ABOUT THIS TASK: Within the records below is a range that opens at the line with "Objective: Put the" and closes at the line with "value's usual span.". Return that range word for word, both ends included, and only that range.

DATA TO USE:
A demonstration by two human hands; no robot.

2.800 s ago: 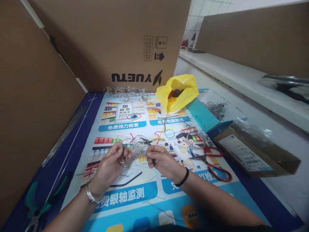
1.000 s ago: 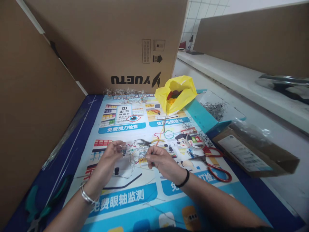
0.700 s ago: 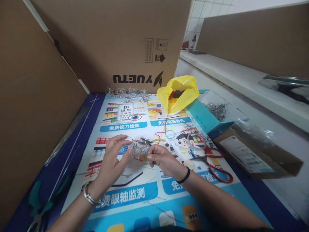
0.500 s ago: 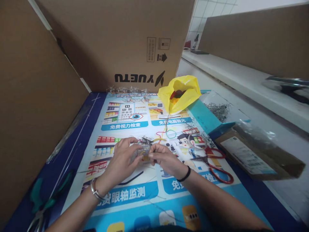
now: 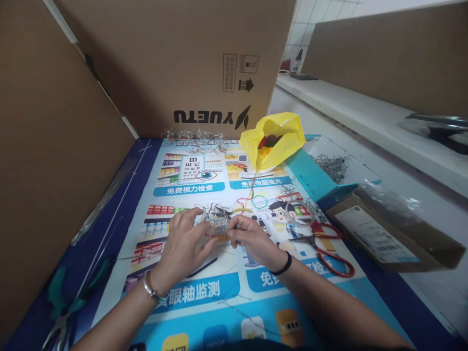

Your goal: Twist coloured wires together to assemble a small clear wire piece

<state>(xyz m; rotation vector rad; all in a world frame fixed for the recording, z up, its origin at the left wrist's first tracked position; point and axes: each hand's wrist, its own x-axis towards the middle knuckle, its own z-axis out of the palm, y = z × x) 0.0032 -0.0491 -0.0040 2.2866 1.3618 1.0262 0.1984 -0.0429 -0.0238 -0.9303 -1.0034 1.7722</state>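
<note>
A loose tangle of thin silvery wire (image 5: 215, 219), with bits of red and yellow thread in it, lies on the printed sheet between my hands. My left hand (image 5: 186, 240) is at its left side, thumb and fingers apart, the fingertips close to or touching the wire. On the right, my right hand (image 5: 250, 239) is closed in a pinch at the tangle's edge. What sits between those fingertips is too small to make out. Yellow, red and green threads (image 5: 252, 200) run from behind the tangle up to a yellow bag (image 5: 272, 141).
Red-handled scissors (image 5: 320, 246) and a roll of clear tape (image 5: 299, 213) lie right of my right hand. Green-handled pliers (image 5: 68, 307) are at lower left. An open cardboard box (image 5: 395, 234) stands at right. More wire (image 5: 197, 136) lies along the back cardboard wall (image 5: 175, 63).
My left hand has drawn slightly left and its fingers have spread, so more of the wire tangle shows. My right hand keeps its pinch and has shifted a little to the right.
</note>
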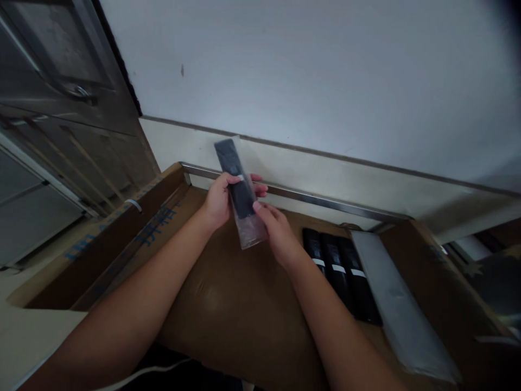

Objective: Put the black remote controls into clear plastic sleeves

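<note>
Above the cardboard (228, 304), a sleeved black item (244, 200) is gripped mid-length by the left hand (220, 200) and lower down by the right hand (277, 228), presumably for steadiness; banded black pieces (336, 254) are aligned on the cardboard's right.

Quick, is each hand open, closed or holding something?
Left hand: closed, holding the flat black rectangular item with a white band, inside a clear plastic sleeve.
Right hand: thumb at the sleeve's edge; whether it grips cannot be told.
</note>
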Demonstrator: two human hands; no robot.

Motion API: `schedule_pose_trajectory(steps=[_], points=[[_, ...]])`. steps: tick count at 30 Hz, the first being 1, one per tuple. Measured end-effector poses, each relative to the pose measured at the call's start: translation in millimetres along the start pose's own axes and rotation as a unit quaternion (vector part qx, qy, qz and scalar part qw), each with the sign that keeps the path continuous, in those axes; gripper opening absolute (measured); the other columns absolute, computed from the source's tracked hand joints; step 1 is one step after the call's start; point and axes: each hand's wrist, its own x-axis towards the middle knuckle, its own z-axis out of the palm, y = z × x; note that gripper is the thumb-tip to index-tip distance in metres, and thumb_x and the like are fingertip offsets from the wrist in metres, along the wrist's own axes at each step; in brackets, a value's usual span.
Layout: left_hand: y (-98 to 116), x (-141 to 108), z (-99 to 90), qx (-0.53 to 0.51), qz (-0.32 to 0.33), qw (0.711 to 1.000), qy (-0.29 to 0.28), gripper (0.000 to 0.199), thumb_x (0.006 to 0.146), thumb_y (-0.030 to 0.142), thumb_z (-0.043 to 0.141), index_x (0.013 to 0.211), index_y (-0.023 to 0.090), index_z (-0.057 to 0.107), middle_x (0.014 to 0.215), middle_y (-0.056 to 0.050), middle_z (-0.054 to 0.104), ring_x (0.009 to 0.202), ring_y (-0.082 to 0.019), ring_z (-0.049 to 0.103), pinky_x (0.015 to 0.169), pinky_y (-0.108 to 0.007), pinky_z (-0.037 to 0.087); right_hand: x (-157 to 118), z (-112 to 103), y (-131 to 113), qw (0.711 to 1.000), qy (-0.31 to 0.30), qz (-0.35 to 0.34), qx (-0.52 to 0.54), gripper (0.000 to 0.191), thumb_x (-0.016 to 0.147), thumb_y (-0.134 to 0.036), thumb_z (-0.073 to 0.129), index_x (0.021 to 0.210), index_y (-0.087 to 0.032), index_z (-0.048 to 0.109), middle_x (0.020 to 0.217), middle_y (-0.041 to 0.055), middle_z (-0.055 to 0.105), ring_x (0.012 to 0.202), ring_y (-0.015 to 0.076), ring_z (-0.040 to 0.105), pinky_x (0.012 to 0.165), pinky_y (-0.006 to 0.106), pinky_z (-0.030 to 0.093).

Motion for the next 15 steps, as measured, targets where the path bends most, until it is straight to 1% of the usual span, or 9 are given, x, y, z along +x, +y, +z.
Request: schedule_pose_trajectory(steps=[1,2,4,6,9,12,15], points=[[-1,-1,1.6,0.0,-0.012,1.0,-0.016,0.046,0.075,0.041,0.051,0.102,0.009,0.07,0.092,-0.015,0.075,0.089,-0.028,0.071,0.083,-0.042,0.056,-3,3,0,0.999,-0.035,0.016,-0.006,0.037,0.073,-0.05,0.078,0.087,-0.018,0.069,0.084,0.0033,0.071,0.073,0.0167,0.067,0.065,0.026,0.054],[-2,-1,3.4,0.002,-0.02,0.999,-0.028,0.046,0.076,0.041,0.052,0.103,0.009,0.07,0.093,-0.015,0.075,0.089,-0.028,0.071,0.082,-0.041,0.056,-5,5,0,0.998,-0.055,0.034,-0.008,0.037,0.072,-0.049,0.08,0.089,-0.018,0.069,0.083,0.0036,0.072,0.069,0.0166,0.067,0.063,0.027,0.055],[-3,-1,6.1,0.009,-0.018,1.0,-0.024,0.046,0.08,0.045,0.053,0.107,0.011,0.069,0.098,-0.014,0.075,0.087,-0.027,0.071,0.078,-0.04,0.057,-10,9,1,0.996,-0.07,0.058,-0.009,0.038,0.071,-0.047,0.082,0.09,-0.018,0.068,0.082,0.0043,0.072,0.063,0.0155,0.066,0.058,0.027,0.056],[-2,2,6.5,0.022,0.013,1.0,0.017,0.048,0.085,0.053,0.052,0.109,0.015,0.068,0.099,-0.012,0.076,0.082,-0.025,0.071,0.072,-0.037,0.057,-11,11,4,0.996,-0.073,0.057,-0.011,0.037,0.071,-0.045,0.083,0.09,-0.018,0.067,0.082,0.004,0.072,0.06,0.0138,0.065,0.054,0.024,0.055],[2,7,2.2,0.052,0.081,0.99,0.105,0.054,0.087,0.066,0.051,0.104,0.018,0.068,0.092,-0.01,0.076,0.076,-0.023,0.071,0.067,-0.035,0.057,-10,10,9,0.994,-0.084,0.058,-0.03,0.034,0.071,-0.041,0.084,0.086,-0.018,0.066,0.077,0.0028,0.071,0.059,0.0129,0.064,0.053,0.023,0.055],[4,10,-4.3,0.076,0.126,0.975,0.165,0.054,0.086,0.069,0.053,0.098,0.018,0.069,0.085,-0.01,0.076,0.073,-0.023,0.072,0.064,-0.033,0.057,-9,8,13,0.992,-0.088,0.058,-0.065,0.03,0.071,-0.037,0.084,0.083,-0.017,0.064,0.068,-0.0002,0.066,0.055,0.0124,0.062,0.05,0.023,0.054],[3,11,-7.6,0.091,0.154,0.965,0.192,0.051,0.088,0.065,0.053,0.094,0.017,0.069,0.083,-0.01,0.076,0.073,-0.022,0.072,0.061,-0.031,0.057,-8,7,16,0.991,-0.079,0.06,-0.087,0.028,0.072,-0.032,0.084,0.082,-0.018,0.062,0.061,-0.0024,0.063,0.051,0.0124,0.06,0.046,0.022,0.051]])
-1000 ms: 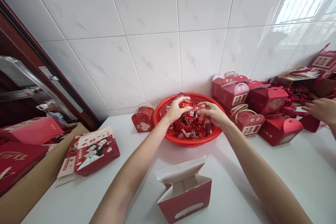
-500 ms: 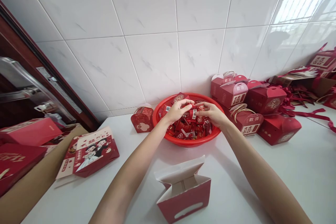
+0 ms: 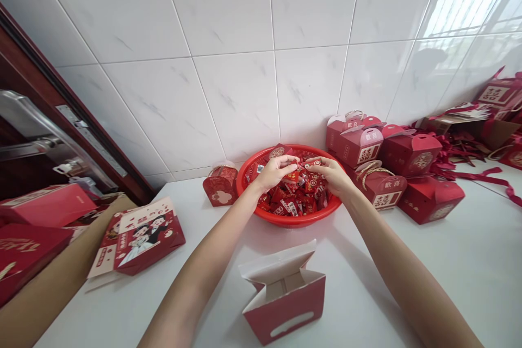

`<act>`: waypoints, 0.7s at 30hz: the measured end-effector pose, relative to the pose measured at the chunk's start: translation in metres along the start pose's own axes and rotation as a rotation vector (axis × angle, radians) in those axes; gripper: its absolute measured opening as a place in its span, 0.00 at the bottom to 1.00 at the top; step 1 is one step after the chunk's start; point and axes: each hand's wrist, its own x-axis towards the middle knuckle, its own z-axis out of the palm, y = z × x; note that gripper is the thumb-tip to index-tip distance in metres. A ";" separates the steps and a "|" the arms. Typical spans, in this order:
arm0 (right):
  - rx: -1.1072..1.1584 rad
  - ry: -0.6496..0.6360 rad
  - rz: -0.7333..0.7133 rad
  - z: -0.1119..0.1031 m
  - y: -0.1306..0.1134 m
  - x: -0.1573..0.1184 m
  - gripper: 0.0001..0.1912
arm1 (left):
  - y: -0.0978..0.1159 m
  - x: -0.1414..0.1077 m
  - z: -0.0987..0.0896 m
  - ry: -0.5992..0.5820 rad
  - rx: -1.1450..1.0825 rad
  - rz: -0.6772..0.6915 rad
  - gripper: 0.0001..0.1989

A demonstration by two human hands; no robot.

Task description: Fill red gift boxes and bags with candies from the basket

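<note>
A person's two bare hands are hovering over a red plastic basket [image 3: 291,223] of red wrapped sweets [image 3: 291,207], its long axis running from side to side near a tiled wall [image 3: 228,103]. The left hand [image 3: 274,175] is curling nearly closed, thumb and fingertips seeming to pinch a red packet [image 3: 291,176]. The right hand [image 3: 333,175] is facing it from just beside, thumb and fingers bending close together; whether it is gripping anything is impossible to tell. An open red box [image 3: 285,310] is standing on the white table [image 3: 367,293], on the wearer's side of the basket and apart from it, between the two forearms [image 3: 212,250]. Its pale mouth is facing upward, its longer side running left to right on a slant, and it is sitting slightly nearer the left hand
</note>
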 end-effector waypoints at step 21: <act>-0.005 0.015 -0.066 0.000 0.003 0.003 0.13 | 0.012 -0.024 0.030 -0.383 0.988 -0.220 0.10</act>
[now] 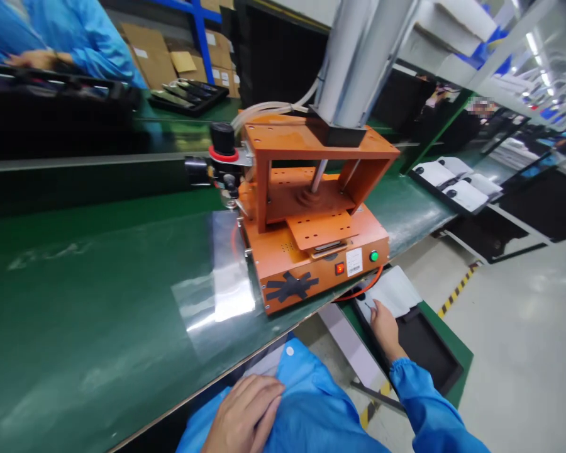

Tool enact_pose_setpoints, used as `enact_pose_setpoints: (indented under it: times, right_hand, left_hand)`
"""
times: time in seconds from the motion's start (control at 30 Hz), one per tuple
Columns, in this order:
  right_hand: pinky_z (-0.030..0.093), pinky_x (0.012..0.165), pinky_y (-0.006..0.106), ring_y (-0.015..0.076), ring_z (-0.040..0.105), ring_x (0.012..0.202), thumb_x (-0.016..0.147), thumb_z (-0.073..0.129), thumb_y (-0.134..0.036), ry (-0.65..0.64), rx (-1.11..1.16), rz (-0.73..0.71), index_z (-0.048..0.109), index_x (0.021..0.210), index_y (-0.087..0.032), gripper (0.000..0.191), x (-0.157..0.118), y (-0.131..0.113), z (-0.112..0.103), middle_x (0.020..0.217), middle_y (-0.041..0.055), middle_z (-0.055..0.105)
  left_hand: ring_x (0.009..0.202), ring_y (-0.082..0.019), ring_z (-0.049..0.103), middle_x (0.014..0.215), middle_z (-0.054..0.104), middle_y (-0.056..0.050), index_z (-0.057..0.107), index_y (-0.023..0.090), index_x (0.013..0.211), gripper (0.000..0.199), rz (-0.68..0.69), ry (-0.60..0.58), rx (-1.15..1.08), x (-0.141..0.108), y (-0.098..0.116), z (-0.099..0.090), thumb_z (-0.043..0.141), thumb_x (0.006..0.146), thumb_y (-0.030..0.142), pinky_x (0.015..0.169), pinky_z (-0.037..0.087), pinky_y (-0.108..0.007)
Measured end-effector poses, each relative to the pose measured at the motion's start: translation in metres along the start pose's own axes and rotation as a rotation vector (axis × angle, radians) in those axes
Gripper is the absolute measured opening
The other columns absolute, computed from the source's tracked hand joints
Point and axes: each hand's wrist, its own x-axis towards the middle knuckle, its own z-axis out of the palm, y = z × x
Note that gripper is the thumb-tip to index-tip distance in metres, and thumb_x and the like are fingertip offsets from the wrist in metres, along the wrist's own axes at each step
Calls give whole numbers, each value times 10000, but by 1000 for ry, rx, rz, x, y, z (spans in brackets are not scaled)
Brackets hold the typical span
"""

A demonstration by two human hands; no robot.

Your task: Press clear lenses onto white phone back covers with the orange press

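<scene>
My right hand (385, 324) reaches down to a black tray (429, 349) at the lower right. Its thumb and fingers are pinched together over the edge of a white sheet (393, 290) in that tray, beside a small dark piece; what lies between the fingertips is too small to tell. Low in front of my blue smock (311, 402) rests my left hand (245, 412), its fingers loosely stretched side by side, with nothing visible in it. Ahead stands an orange press machine (321, 245) with a red switch, a green button and a tall cylinder on top.
A clear plastic sheet (221, 283) lies on the green bench (99, 314) left of the press. Across the bench, a co-worker's blue sleeve (99, 44) is near a black rack (51, 107). Trays with white sheets (466, 195) stand at the far right.
</scene>
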Motion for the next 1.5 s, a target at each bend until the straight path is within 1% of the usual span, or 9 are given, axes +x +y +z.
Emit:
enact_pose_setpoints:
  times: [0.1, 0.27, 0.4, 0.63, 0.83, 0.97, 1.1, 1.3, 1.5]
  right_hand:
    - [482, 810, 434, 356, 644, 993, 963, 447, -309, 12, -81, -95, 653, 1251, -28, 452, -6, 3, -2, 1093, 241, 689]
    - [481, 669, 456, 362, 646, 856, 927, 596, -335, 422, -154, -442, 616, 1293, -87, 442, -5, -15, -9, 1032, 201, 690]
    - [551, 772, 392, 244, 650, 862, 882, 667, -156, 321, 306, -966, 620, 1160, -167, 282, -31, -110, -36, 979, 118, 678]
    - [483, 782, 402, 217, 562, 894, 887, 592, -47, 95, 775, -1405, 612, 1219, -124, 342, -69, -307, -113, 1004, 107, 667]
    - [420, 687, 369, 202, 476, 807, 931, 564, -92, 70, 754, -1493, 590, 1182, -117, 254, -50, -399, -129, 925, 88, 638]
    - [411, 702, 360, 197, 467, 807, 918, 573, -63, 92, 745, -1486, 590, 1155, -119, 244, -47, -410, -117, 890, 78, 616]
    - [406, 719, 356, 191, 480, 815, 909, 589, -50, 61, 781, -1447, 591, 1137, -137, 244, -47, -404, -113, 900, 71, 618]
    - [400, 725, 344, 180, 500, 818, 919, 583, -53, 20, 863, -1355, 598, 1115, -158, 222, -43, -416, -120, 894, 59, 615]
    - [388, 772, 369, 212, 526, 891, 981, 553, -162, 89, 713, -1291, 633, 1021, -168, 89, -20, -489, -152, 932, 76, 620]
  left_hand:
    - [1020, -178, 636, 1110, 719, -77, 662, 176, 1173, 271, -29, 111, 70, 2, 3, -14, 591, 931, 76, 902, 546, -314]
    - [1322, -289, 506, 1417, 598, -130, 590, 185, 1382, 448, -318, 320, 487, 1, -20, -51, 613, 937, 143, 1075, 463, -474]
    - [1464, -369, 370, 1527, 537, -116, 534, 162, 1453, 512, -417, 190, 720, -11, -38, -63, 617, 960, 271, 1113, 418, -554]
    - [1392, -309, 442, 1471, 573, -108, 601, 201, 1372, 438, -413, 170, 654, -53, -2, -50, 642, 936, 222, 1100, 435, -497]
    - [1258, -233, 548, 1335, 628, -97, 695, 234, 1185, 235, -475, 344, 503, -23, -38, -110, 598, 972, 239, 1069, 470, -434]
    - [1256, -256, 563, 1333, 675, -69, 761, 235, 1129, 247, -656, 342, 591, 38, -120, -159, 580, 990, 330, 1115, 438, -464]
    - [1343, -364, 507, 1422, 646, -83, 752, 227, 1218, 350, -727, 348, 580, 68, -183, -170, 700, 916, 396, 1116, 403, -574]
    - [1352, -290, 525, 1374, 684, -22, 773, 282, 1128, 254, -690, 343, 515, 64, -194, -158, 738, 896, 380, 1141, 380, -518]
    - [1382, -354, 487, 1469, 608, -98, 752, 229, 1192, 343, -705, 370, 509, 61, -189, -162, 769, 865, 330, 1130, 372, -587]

SOLUTION:
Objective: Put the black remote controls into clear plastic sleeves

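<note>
Above the cardboard (228, 304), a sleeved black item (244, 200) is gripped mid-length by the left hand (220, 200) and lower down by the right hand (277, 228), presumably for steadiness; banded black pieces (336, 254) are aligned on the cardboard's right.

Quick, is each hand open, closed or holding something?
Left hand: closed, holding the flat black rectangular item with a white band, inside a clear plastic sleeve.
Right hand: thumb at the sleeve's edge; whether it grips cannot be told.
</note>
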Demonstrator: two human hands; no robot.

Motion API: `schedule_pose_trajectory(steps=[_], points=[[_, ...]])`. steps: tick count at 30 Hz, the first being 1, one per tuple. Measured end-effector poses, each relative to the pose measured at the call's start: translation in millimetres along the start pose's own axes and rotation as a unit quaternion (vector part qx, qy, qz and scalar part qw), each with the sign that keeps the path continuous, in those axes; gripper opening absolute (measured); the other columns absolute, computed from the source's tracked hand joints; step 1 is one step after the call's start; point and axes: each hand's wrist, its own x-axis towards the middle knuckle, its own z-axis out of the palm, y = z × x; note that gripper is the thumb-tip to index-tip distance in metres, and thumb_x and the like are fingertip offsets from the wrist in metres, along the wrist's own axes at each step; in brackets, a value's usual span.

The complete output has now been given.